The brows of our hosts began to cloud, similarly as formerly in the ‘Haefelei’; and when Edgar Bauer brought up still heavier guns and began to allude to the English cant, then a low ‘damned foreigners!’ issued from the company, soon followed by louder repetitions. Threatening words were spoken, the brains began to be heated, fists were brandished in the air and—we were sensible enough to choose the better part of valor and managed to effect, not wholly without difficulty, a passably dignified retreat.
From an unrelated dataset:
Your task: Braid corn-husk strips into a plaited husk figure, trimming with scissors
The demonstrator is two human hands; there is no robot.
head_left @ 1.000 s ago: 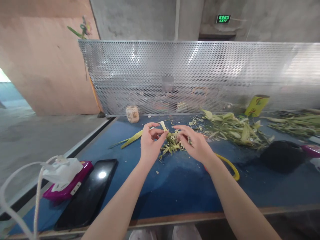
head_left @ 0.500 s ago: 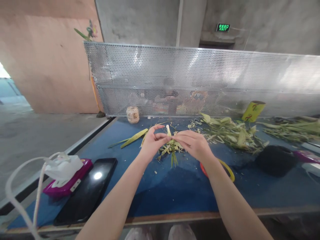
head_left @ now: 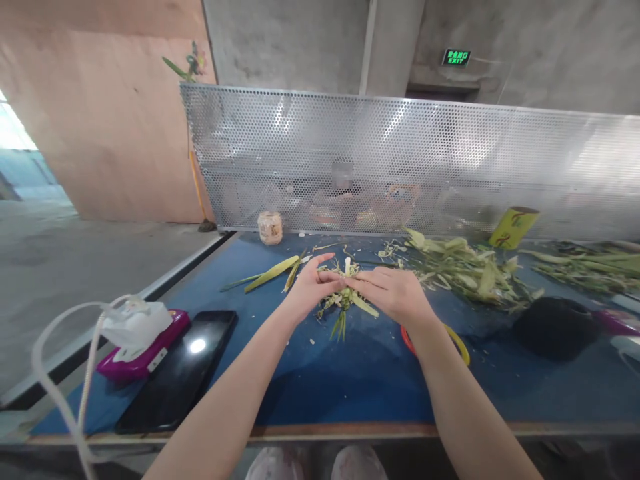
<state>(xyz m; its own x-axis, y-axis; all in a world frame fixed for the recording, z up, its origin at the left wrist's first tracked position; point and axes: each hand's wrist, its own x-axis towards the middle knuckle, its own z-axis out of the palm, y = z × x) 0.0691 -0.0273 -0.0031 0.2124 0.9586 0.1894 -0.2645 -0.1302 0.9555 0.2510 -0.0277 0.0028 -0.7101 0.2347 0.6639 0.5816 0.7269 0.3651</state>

Now we had enough of our ‘beer trip’ for the time being, and in order to cool our heated blood, we started on a double quick march, until Edgar Bauer stumbled over a heap of paving stones. ‘Hurrah, an idea!’ And in memory of mad student's pranks he picked up a stone, and Clash! Clatter! a gas lantern went flying into splinters. Nonsense is contagious—Marx and I did not stay behind, and we broke four or five street lamps—it was, perhaps, 2 o’clock in the morning and the streets were deserted in consequence. But the noise nevertheless attracted the attention of a policeman who with quick resolution gave the signal to his colleagues on the same beat and immediately countersignals were given. The position became critical. Happily we took in the situation at a glance; and happily we knew the locality. We raced ahead, three or four policemen some distance behind us. Marx showed an activity that I should not have attributed to him. And after the wild chase had lasted some minutes, we succeeded in turning into a side street and there running through an alley—a back yard between two streets—whence we came behind the policemen who lost the trail. Now we were safe. They did not have our description and we arrived at our homes without further adventures.” (Liebknecht 1901: 146–151).
BIBLIOGRAPHY
Liebknecht, Wilhelm. 1901. Karl Marx: Biographical Memoirs. C. H. Kerr & Co., Chicago.